More On: Texas migrant-truck
Mayorkas said this about how well the Biden administration is doing at the southern border: 'I think we're doing a good job'
In the Texas migrant-truck tragedy, a top Biden official blame the victims
On Sunday, Homeland Security chief Alejandro Mayorkas seemed to blame the 53 people who died in last week's migrant truck disaster by saying that the Biden administration had told people trying to cross the border many times how dangerous it is.
Mayorkas was trying to stop people from saying that the administration's "lax" border policies were to blame for the tragedy.
"We have told people many times not to take the dangerous trip, and we will continue to do so," Mayorkas said on CBS News' "Face the Nation."
"We saw in San Antonio, Texas, one of the terrible things that could happen on that dangerous trip, and so many people don't even make it that far when they're in the hands of smugglers who take advantage of them."

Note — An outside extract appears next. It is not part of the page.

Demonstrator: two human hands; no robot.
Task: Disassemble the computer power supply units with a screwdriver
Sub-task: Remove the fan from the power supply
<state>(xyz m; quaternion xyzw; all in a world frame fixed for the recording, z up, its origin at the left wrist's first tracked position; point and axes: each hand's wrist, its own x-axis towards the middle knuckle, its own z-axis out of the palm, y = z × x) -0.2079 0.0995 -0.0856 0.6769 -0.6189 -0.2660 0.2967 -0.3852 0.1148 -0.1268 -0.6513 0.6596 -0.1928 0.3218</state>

He said that trafficking cartels give false information to migrants from Central and South America before they make the trip to the US-Mexico border.
Mayorkas said, "They put their lives and their savings in the hands of these exploitative, criminal groups that don't care about their lives and only want to make money."
On Monday, a hot 18-wheeler was found abandoned on the side of a remote road in San Antonio. Inside, the bodies of dozens of dead migrants were found stacked, and several more bodies were found nearby.
Homeland Security Secretary Alejandro Mayorkas said that the 53 people who died in the migrant truck tragedy last week were to blame.
Even though it got as hot as 103 degrees, the truck's air conditioning didn't work.
The driver and one of his friends have been charged with a crime.
After the tragedy, Texas Gov. Greg Abbott was one of the first people to blame the Biden administration.
“These deaths are on Biden,” Abbott seethed on Twitter late Monday. “They are a result of his deadly open border policies.
“They show the deadly consequences of his refusal to enforce the law,” the Republican governor added.
Authorities said that the truck had crossed the border in Laredo, about 150 miles south of where it was found. It had been "cloned" to look like a legal vehicle owned by a local trucking company.
Asked by CBS’ Margaret Brennan how the truck was able to cross into the US, Mayorkas said the smugglers have become more sophisticated over the past decades.
“They have evolved over the last 30 years. … Now, they are very sophisticated using technology, and they’re extraordinarily organized transnational criminal enterprises. And we are much more sophisticated using technology and personnel 24 hours a day,” he said.
He admitted that smugglers can use "sophisticated means" to get a truck across the border, but he also said that the US is stepping up its efforts to stop them by using technology and more people.
“But I have to say, we have interdicted more drugs at the ports of entry than ever before. We’ve rescued more migrants. We’re seeing a challenge that is really regional, hemispheric in scope, and we’re addressing it accordingly,” Mayorkas said.